§ **Task goal**
Drop the pictures and restate the rest of the listing word for word.

§ **Information shown**

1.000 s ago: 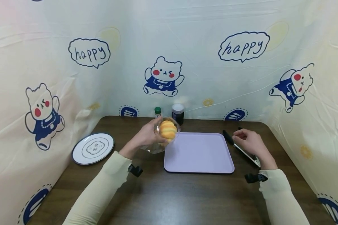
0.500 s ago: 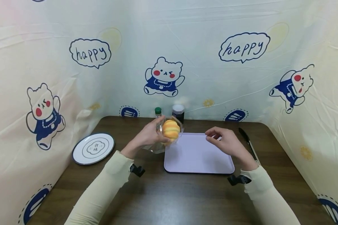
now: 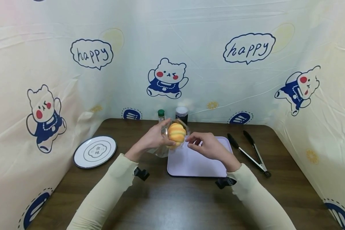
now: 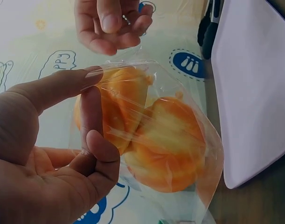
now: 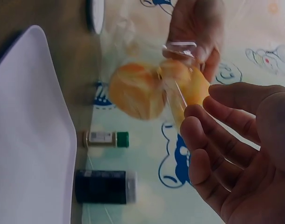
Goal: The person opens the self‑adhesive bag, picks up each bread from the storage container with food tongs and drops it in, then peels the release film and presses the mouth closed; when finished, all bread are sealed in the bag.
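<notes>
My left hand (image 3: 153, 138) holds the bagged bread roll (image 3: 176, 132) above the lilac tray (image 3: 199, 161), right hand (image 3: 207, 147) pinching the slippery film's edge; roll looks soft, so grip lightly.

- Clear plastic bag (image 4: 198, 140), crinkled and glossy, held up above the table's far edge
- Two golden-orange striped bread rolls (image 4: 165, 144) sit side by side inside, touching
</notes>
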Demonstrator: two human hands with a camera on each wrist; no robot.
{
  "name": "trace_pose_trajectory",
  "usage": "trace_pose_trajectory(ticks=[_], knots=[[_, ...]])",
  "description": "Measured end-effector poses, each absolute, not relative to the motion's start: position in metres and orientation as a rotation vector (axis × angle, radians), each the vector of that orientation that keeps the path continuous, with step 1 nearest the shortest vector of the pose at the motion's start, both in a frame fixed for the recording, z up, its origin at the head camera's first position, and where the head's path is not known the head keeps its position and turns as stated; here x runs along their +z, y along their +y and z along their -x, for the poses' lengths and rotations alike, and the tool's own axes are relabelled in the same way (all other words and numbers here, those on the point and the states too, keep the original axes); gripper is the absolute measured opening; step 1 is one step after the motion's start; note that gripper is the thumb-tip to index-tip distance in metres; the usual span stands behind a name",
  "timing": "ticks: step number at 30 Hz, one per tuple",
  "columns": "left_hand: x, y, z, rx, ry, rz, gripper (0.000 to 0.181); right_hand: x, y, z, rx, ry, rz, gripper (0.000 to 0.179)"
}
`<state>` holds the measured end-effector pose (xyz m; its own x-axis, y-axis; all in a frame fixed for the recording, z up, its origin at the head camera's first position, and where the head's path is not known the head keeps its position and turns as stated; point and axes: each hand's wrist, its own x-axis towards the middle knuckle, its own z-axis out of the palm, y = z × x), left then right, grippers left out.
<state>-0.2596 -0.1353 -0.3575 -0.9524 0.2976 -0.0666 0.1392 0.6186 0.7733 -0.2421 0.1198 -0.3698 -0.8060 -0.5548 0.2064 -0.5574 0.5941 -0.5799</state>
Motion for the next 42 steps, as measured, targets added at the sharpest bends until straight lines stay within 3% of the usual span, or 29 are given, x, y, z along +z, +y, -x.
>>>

§ **Completed exercise**
1.000 s ago: 
0.500 s ago: 
now: 
now: 
now: 
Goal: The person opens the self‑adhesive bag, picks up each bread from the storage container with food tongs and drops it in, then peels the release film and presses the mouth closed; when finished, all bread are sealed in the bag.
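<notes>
My left hand (image 3: 153, 138) holds the bagged bread roll (image 3: 176, 132) above the lilac tray (image 3: 199, 161), right hand (image 3: 207, 147) pinching the slippery film's edge; roll looks soft, so grip lightly.

- Clear plastic bag (image 4: 198, 140), crinkled and glossy, held up above the table's far edge
- Two golden-orange striped bread rolls (image 4: 165, 144) sit side by side inside, touching
</notes>
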Demonstrator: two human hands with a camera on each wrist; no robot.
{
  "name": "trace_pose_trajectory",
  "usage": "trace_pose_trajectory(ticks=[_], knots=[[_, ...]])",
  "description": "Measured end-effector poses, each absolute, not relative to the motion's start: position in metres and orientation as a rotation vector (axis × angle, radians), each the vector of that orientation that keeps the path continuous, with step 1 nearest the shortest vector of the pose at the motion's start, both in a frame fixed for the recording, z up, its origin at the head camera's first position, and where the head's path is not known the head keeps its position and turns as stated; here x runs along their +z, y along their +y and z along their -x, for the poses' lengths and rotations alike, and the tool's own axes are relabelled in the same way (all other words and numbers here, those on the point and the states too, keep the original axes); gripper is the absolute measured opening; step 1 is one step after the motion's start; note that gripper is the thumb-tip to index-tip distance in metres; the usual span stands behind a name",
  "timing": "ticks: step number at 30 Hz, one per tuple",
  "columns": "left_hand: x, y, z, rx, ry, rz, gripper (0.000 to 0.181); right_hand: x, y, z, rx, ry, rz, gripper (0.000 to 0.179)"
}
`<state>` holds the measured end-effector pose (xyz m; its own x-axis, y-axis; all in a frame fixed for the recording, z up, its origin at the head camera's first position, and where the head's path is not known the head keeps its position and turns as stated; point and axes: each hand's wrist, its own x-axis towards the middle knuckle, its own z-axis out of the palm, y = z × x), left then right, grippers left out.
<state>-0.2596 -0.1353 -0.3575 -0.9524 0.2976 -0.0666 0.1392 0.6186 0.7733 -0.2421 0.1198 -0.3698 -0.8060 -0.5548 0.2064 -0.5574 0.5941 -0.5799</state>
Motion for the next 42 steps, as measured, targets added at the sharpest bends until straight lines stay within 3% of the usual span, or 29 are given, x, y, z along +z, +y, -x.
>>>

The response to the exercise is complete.